How to complete this task: From the data below, please reproduce exactly everything from the line that contains "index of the" down to the line that contains "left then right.", with both ends included.

===== Records provided =====

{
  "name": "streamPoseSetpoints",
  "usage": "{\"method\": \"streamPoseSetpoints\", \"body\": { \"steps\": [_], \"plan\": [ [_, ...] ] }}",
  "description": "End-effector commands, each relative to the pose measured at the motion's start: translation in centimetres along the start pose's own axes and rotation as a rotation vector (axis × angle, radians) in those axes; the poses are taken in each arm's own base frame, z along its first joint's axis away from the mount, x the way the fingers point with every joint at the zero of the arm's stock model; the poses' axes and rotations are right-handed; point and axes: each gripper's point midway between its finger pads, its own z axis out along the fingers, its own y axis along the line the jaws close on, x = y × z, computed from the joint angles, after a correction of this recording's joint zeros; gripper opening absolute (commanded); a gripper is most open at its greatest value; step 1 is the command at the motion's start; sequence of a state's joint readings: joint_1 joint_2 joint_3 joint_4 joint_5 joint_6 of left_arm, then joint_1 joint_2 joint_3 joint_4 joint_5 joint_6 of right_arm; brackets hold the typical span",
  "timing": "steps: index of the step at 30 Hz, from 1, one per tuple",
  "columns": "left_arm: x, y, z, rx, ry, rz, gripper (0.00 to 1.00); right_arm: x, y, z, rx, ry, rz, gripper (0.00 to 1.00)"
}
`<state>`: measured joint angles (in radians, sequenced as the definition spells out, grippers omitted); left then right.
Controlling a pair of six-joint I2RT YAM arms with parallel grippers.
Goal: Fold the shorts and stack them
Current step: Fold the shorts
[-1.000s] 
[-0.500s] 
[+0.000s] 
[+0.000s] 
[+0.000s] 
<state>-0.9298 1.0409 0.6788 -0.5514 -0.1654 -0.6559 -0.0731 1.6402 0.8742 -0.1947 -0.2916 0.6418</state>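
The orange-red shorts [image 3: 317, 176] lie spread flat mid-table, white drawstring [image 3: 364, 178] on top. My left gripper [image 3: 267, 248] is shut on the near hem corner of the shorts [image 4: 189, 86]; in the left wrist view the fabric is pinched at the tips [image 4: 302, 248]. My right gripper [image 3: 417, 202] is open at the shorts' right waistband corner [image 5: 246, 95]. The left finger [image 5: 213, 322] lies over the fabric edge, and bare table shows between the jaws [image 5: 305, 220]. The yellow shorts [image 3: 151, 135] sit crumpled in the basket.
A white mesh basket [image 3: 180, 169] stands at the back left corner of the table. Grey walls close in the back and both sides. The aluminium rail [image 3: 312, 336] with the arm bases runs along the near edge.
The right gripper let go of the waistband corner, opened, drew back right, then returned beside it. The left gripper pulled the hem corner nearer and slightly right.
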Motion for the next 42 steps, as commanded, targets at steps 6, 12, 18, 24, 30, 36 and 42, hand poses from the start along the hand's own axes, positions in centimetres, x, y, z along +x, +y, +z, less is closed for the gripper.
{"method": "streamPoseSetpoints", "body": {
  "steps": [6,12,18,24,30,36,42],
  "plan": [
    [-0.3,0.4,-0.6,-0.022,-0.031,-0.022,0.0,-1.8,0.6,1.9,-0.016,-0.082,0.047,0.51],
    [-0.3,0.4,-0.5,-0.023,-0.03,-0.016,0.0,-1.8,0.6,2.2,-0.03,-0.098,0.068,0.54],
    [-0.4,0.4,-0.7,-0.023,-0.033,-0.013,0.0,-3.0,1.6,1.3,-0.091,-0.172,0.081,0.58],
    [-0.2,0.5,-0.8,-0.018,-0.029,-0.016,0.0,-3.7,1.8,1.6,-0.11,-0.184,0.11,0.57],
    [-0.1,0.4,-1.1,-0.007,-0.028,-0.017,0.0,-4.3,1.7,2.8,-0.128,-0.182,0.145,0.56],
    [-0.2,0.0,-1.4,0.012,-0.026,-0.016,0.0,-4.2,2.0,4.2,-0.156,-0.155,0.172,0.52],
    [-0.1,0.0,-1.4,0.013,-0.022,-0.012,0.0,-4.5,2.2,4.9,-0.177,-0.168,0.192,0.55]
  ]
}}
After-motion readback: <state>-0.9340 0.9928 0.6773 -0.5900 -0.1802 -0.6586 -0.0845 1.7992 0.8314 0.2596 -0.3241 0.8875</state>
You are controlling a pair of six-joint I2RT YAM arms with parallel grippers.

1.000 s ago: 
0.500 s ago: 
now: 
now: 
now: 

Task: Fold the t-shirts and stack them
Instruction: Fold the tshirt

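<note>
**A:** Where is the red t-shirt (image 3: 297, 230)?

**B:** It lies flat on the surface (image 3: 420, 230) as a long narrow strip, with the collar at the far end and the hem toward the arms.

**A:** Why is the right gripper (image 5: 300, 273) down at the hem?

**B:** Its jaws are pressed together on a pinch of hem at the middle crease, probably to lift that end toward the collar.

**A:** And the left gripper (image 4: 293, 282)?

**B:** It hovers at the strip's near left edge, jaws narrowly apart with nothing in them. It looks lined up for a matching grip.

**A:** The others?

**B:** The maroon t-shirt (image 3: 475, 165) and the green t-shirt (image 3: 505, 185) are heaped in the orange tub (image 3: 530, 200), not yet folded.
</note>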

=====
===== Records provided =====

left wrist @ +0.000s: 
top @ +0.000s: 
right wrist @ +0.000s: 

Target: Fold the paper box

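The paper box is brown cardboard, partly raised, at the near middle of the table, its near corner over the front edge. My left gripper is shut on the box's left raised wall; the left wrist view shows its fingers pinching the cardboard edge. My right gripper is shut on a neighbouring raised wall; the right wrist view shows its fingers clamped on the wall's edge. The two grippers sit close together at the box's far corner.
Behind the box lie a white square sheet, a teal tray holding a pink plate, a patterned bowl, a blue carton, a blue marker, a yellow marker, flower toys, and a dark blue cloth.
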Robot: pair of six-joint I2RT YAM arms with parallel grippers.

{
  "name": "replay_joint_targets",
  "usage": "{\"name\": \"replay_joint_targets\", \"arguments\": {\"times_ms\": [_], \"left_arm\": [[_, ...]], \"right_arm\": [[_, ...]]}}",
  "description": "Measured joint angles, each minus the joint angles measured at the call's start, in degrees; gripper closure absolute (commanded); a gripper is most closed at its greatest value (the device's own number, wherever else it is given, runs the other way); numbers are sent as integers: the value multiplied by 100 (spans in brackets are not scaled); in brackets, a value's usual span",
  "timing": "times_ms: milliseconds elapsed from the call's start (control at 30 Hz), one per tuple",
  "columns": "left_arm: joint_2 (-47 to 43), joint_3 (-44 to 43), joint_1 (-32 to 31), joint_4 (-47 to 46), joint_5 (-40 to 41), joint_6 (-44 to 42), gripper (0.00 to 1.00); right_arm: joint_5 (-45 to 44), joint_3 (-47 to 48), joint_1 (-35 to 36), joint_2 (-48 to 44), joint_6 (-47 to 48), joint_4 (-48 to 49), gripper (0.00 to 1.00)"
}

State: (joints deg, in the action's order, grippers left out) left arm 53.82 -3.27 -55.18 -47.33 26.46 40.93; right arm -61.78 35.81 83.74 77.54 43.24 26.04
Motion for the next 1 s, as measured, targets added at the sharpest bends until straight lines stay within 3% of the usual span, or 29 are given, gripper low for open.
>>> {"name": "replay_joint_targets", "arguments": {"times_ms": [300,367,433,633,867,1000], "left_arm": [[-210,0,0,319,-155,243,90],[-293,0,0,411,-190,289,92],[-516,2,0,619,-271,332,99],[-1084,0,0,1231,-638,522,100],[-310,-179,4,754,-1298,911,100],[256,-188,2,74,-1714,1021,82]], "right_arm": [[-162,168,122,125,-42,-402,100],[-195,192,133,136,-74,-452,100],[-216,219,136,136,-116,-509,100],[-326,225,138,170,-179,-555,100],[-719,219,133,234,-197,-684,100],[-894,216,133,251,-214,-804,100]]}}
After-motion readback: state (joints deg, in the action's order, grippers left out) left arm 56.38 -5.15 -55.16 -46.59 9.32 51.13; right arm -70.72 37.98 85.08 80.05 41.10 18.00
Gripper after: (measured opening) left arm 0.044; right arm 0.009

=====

Reply:
  "timing": "steps: index of the step at 30 Hz, from 1, one per tuple",
  "columns": "left_arm: x, y, z, rx, ry, rz, gripper (0.00 to 1.00); right_arm: x, y, z, rx, ry, rz, gripper (0.00 to 1.00)"
}
`<state>`: measured joint angles (in radians, sequenced as the definition spells out, grippers omitted); left then right.

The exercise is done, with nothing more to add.